Y añadió, mientras la señorita Brewis se encargaba de atender su demanda:
—Ya veo que reina la mayor actividad.
—Sí. Siempre hay tantas cosas que atender en el último minuto... Y la gente de ahora le falla a uno de un modo extraordinario. Las tiendas, las sillas, las cosas de comer... Tiene uno que estarles encima. Me he pasado en el teléfono media mañana.
—¿Qué hay de esas estacas, Amanda? —dijo sir George—. ¿Y los palos extra para el golf de reloj?
[3]
—Todo eso está ya bien claro, sir George. El señor Benson, del club de Golf, fue de lo más notable.
La señorita Brewis le pasó a Poirot su taza.
—¿Un sandwich, monsieur Poirot? Éstos son de tomate y éstos de
foie gras
. Pero quizá —dijo la señorita Brewis, pensando en los cuatro terrones de azúcar— prefiera usted un pastel de crema, ¿verdad?
Poirot prefería un pastel de crema y se sirvió uno muy dulce y blanducho.
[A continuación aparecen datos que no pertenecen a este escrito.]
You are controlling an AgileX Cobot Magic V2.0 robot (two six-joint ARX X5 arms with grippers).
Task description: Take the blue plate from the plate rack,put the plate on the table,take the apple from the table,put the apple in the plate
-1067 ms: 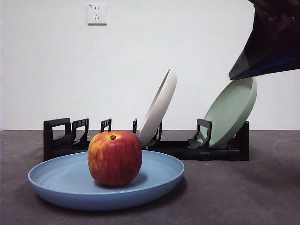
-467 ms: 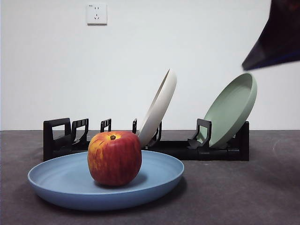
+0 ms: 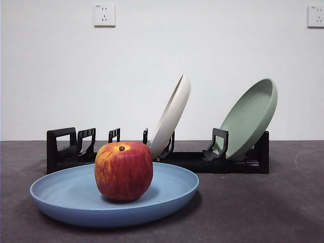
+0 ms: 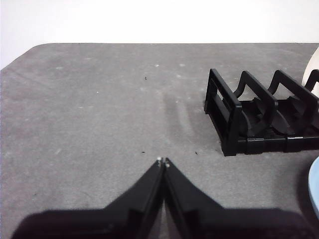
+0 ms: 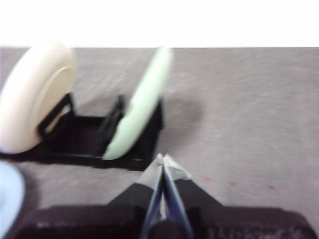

Luego con cuidado, para mantenerlo en equilibrio, fue a sentarse junto a su anfitriona. Continuaba haciendo jugar la luz sobre la joya y levantó la vista hacia él, con una sonrisa infantil y complacida.
—Mire —dijo—; es bonita, ¿verdad?
Él la había estado observando con atención. Llevaba un gran sombrero chino de paja color magenta. El sombrero daba una tonalidad rosada a su piel pálida. Iba muy maquillada, de un modo exótico, muy poco inglés. El cutis muy pálido, los labios de un vivo color ciclamen y en los ojos una generosa cantidad de rimmel. Por debajo del sombrero asomaba su cabello, negro y liso, pegado a la cabeza como un casquete de terciopelo. El rostro tenía una belleza lánguida, muy poco inglesa. Era un producto del sol del trópico, sorprendido, por decirlo así, por casualidad, en un salón inglés. Pero fueron sus ojos los que impresionaron a Poirot. Tenían una mirada fija, infantil, casi estúpida. Había hecho la pregunta de un modo infantil y confidencial y Poirot le contestó como se contesta a una niña de corta edad.